Retail traders may be familiar with the term “diversification”. Yet, as a risk management technique, there is limited effort to configure one’s trading portfolio to satisfy the basic tenets of diversification.
Using a mix of trading strategies (up, down and sideways) chosen from various underlying stocks across different sectors is arguably still concentration of trading capital in one asset class – equities. Not diversification. Even using equal-weighted Indexes and ETFs (majority are stock-settled), limits trading activity within the same asset class – equities, even though the Index/ETFs are bundled as a basket removing single stock exposure. Again, still concentration risk.
So, what is a more complete understanding of “Diversification”? How can you structure a robust home trading portfolio as a one time set up? ...
Adjust for Volatility and Probability
Adjusting the probability of volatility changes in the portfolio is the key goal of diversification. Trading capital needs to be allocated to different Asset Classes, Market Cap categories, Sectors and Geographies.
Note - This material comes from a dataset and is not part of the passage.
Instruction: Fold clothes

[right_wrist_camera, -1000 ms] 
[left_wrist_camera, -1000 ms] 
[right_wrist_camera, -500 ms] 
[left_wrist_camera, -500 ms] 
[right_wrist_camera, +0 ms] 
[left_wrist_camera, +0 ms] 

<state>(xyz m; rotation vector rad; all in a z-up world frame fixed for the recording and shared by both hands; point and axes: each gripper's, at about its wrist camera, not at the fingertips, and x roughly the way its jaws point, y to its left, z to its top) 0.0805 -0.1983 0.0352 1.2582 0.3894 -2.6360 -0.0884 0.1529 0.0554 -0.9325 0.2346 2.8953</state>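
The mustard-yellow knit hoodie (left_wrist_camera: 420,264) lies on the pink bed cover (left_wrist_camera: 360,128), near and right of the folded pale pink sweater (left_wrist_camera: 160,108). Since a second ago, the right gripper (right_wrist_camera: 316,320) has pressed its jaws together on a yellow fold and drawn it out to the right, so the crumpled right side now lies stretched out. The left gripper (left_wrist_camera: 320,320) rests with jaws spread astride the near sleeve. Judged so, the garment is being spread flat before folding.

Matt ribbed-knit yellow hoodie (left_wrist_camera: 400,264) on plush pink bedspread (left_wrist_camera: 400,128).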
Why? Volatility can be added to/reduced from the portfolio, as not all Asset Classes or Sectors or Individual Companies or Countries move up/down in value ALL at the same time; and/or, ALL at the same rate.
2 Key Risks
2 types of Risk are relevant for home traders.
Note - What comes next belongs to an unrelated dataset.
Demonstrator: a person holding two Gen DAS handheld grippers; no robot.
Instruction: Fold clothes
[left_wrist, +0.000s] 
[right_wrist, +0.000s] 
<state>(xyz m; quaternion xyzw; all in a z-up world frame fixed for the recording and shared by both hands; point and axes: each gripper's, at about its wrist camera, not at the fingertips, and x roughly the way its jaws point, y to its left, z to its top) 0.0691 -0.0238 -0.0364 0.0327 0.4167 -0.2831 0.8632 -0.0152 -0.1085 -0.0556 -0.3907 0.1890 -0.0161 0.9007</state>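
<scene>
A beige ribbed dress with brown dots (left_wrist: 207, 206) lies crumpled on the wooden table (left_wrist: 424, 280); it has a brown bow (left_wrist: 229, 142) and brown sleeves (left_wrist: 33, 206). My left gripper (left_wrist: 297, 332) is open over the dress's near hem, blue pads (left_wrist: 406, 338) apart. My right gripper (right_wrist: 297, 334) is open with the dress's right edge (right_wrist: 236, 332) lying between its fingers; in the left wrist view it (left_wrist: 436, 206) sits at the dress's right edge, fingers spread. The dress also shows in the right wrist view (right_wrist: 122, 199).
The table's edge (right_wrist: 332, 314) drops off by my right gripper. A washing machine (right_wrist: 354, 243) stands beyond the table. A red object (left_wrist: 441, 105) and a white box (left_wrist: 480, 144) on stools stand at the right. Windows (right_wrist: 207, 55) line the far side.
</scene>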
Newer retail traders, often adopt a narrow interpretation of risk. Which is the risk of price change arising from unique circumstances to a specific security, as opposed to activity in the broader markets. It is also known as Unsystematic Risk. Price or Specific risk is the more common term. This risk can be diversified away, as it is specific to the product traded.
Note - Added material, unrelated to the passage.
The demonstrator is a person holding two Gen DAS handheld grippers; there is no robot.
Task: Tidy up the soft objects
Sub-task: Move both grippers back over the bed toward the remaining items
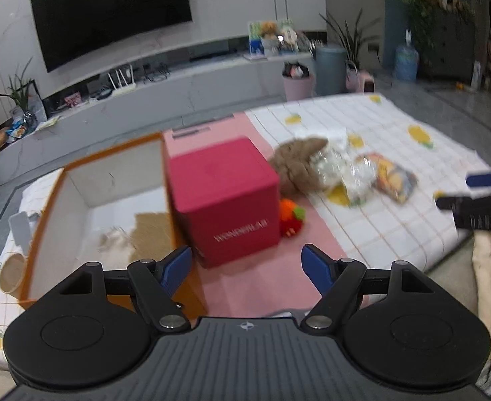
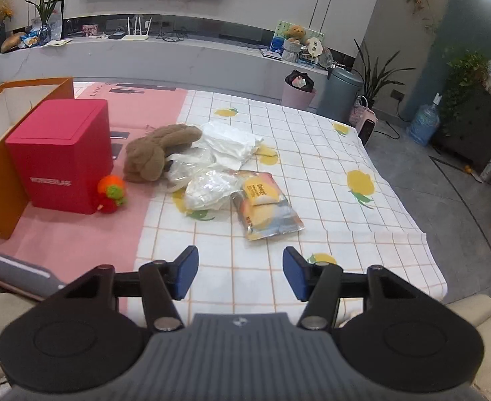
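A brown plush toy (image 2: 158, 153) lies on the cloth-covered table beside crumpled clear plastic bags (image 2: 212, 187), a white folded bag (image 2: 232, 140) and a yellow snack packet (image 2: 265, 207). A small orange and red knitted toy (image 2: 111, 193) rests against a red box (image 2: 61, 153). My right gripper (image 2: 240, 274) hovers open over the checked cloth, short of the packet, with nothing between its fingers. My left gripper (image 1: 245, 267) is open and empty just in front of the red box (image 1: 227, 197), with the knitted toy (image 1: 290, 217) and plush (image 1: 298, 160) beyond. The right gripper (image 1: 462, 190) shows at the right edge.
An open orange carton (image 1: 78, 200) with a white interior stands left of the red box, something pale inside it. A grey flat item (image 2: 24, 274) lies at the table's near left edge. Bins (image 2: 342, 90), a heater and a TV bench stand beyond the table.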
There is also Market risk, referred to as Undiversifiable/Systematic Risk. This is risk common to an entire class of assets. The value of investments may decline over a given time period simply because of economic changes or other events (political) that impact large portions of the market. With the market (that the product trades in), it is not possible to limit Undiversifiable risk to a point of it being neglible.
Still, addressing these 2 key Risks builds the necessary robustness into your portfolio for diversification to absorb shocks to your open positions.
Even if you have deep learning of how to adjust and repair option trades when you are hit with price risk specific to the underlying, you cannot repair the entire Sector the stock is in. You may not get the price to fix the trade for breakeven. Adjust trades for profit, not for breakeven and most definitely not during losses – exit as planned.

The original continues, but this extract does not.